- For anyone interested in viewing the scenic flora, fauna and geology of the Garner state Park, there is 0.6 miles of surfaced road area for bike riding and day hiking, plus 5.5 miles of unpaved trails for hiking. These trails provide access to the park.
The park has an abundance of White-tailed and Axis deer, Rio Grande Turkey, Morning Dove, Eastern Bluebirds, Golden-cheeked Warblers, Black Rocks Squirrels, Fox Squirrels, Raccoons, and many other animal species.
There is also an abundance of trees such as Mesquite, Texas Red Bud, Bald Cypress, Western Ash Juniper, Spanish Oak, Lacey Oak, Texas Madrone, Cedar Elm, and Pecan, as well as Mountain Laurel and Agarita shrubs.
Deep canyons, crystal-clear streams, high mesas, and carved limestone cliffs are the brush strokes in the geologic painting of this intriguing terrain. Many back country paved roads wind through canyons along streams here, offering the traveler a different pace from the freeway rush.
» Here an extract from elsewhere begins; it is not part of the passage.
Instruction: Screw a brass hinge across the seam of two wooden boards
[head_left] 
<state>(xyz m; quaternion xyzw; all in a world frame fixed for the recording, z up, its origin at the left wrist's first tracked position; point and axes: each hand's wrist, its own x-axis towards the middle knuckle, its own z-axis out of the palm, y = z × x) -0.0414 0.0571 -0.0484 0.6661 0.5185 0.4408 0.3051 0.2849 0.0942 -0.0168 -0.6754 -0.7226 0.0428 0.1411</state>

The rock formations in this area are early Cretaceous in age, deposited over millions of years in warm, shallow seas that once covered Texas. The Glen Rose formation, a collection of limestone, shale, marl, and siltstone beds, was deposited along the shifting margins of the sea where dinosaurs roamed in great numbers, leaving their footprints in the sands. The Cretaceous Sea then spread over Texas, depositing the Edwards Formation (limestone), over the Glen Rose beds. This sequence of strata, Glen Rose below, Edwards above, is found throughout this area.